# Solved: vbScript File Owner



## draceplace (Jun 8, 2001)

How do I get the file owner in a vbscript? In DOS you see the file owner with "dir /Q " . I can't find the VB equivant!!

Wow!, can't believe this question is that hard...I'm looking for a "objFile.Size" like property "objFile.Owner" except that's not it. I've Googled and looked but I'm missing it somehow. surely someone here knows this!!

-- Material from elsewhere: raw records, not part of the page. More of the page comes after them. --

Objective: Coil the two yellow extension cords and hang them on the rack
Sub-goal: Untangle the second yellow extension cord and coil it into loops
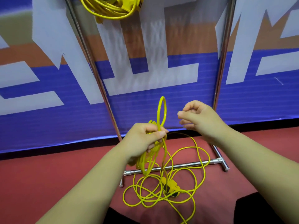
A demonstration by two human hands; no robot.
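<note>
Second cord (146, 160): gathered loops gripped in left hand (144, 136), one loop upright above it, slack tangled on floor below both hands; right hand (199, 117), loosely curled, empty, just beside that loop; first cord (111, 12) hangs coiled on rack (224, 54).

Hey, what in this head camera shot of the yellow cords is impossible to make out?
Head view, hung cord: cut off by the top edge, so how it sits on the rack is unseen.
Head view, coil in the left hand: fingers cover it, loop count unclear.
Head view, loose cord: runs off the bottom edge, end unseen.
</note>
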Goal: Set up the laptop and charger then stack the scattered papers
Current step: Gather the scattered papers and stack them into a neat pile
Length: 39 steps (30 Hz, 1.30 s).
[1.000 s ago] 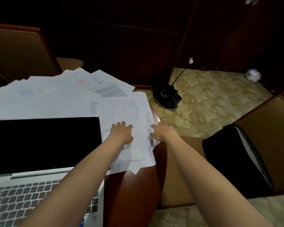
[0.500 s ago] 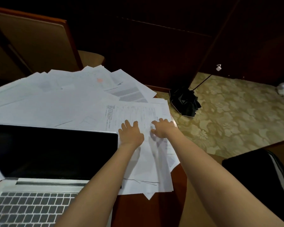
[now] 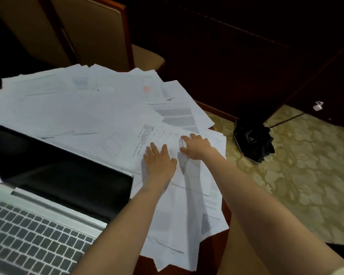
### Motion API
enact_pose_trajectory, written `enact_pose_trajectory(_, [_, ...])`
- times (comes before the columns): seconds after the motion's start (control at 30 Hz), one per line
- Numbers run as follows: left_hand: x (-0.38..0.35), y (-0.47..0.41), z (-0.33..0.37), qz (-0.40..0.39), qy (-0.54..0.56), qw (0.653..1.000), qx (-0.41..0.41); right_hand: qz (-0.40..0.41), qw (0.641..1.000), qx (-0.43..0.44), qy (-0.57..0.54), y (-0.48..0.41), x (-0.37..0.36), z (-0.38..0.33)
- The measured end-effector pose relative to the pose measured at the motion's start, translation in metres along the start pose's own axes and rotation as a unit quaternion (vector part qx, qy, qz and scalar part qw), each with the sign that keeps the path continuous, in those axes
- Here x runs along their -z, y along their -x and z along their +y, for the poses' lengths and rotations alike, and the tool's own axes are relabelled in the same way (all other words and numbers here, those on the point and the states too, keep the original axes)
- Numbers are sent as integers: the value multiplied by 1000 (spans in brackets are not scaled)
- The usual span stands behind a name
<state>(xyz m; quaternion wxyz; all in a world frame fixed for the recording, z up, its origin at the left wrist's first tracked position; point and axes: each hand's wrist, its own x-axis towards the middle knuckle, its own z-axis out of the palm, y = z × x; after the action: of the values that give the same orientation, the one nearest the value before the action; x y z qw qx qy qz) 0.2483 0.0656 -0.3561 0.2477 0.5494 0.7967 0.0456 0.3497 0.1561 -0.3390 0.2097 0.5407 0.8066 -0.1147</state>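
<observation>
White printed papers lie scattered in overlapping layers on the reddish wooden table. They spread behind the open laptop and down along its right side, where several sheets overhang the table's edge. The laptop sits at the near left with its dark screen tilted back and its silver keyboard deck toward the person.

Both hands are on the sheets just right of the laptop's screen. The left hand lies flat, palm down, with its fingers straight and slightly apart, pressing on a sheet of printed text. The right hand is just beyond it and farther from the laptop. It is palm down too, with its fingers spread and a little bent, and the tips rest on the same patch of paper. Neither hand grips anything — both only press.

Behind the laptop, past the far edge of the papers, stands a tan padded chair with a red-brown frame. Well to the laptop's right, on the pale patterned carpet, lies a collapsed black umbrella.
</observation>
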Motion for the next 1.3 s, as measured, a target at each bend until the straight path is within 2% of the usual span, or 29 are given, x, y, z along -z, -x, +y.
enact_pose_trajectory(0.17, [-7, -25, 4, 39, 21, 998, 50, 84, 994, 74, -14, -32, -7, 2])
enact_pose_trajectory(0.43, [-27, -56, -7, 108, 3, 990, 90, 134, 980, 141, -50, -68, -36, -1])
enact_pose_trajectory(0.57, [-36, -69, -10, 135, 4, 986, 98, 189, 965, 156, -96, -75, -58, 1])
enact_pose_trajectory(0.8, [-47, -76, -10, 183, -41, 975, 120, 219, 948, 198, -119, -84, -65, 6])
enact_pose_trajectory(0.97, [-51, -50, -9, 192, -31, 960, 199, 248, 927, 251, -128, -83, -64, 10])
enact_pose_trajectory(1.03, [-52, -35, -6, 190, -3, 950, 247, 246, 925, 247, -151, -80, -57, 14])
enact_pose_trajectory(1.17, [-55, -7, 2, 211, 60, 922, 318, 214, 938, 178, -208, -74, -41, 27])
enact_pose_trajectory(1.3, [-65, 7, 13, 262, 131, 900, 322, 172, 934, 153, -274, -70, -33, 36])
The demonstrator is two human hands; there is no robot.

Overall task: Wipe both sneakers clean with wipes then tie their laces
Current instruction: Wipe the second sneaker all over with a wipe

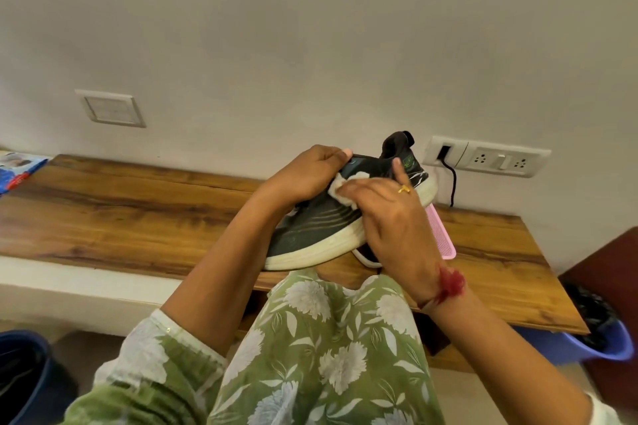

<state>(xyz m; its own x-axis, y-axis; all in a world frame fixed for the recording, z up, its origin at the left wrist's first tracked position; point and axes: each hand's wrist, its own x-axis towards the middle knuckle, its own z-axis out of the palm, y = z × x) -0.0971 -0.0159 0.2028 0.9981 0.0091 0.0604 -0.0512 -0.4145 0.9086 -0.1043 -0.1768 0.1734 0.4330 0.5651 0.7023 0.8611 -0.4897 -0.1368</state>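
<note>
The sneaker point(310, 228), dark with a thick white sole, is held up in the air just above the wooden desk point(138, 210), in front of the person's body. Its long axis runs on a slant, toe low and to the left, heel high and to the right by the wall, and the outer side with its sole edge faces the camera.

The left hand point(307, 172) comes in from the left and grips the top of the shoe around the opening, fingers curled over the far edge, so it carries the weight. The right hand point(393, 217) lies across the near side towards the heel. It holds a bunched white wipe point(340, 188) against the upper, with one finger stretched out along the heel part.

The wipe sits between the two hands, touching the dark fabric just below the left hand's knuckles. The right hand is the one placed to work. I judge that any further stroke has to follow the shoe's slant, down towards the toe or down onto the sole rim, while the left hand keeps the shoe steady.

Under the raised shoe, a white curved edge shows on the desk. It may be the second sneaker, but too little is visible to say. A pink mesh piece point(443, 235) lies just beside it, and a blue packet point(17, 171) lies well apart at the far left end.
</note>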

Thanks for reading my post!!


----------



## draceplace (Jun 8, 2001)

Public strFileOwner

Sub GetFileOwner(strFile)
Set colItems = objWMIService.ExecQuery _
("ASSOCIATORS OF {Win32_LogicalFileSecuritySetting='" & strFile & "'}" _
& " WHERE AssocClass=Win32_LogicalFileOwner ResultRole=Owner")
For Each objItem in colItems
' Wscript.Echo objFile.Name & " " & objItem.AccountName
strFileOwner = objItem.AccountName
Next 
End Sub


----------



## draceplace (Jun 8, 2001)

Found out you should check for nulls and empties before you execute. Short cuts and other junk in a directory will cause it to fail....Also so another that seems it would work:

Set objShell = CreateObject ("Shell.Application")
Set objFolder = objShell.Namespace ("C:\aScripts\origionals")
Set objFSO = CreateObject("Scripting.FileSystemObject")
Dim arrHeaders(13)
For i = 0 to 13
arrHeaders(i) = objFolder.GetDetailsOf (objFolder.Items, i)
Next
For Each strFileName in objFolder.Items
For i = 0 to 13
If i <> 9 then
Wscript.echo arrHeaders(i) _
& ": " & objFolder.GetDetailsOf (strFileName, i) 
End If
Next
Wscript.Echo
Next


----------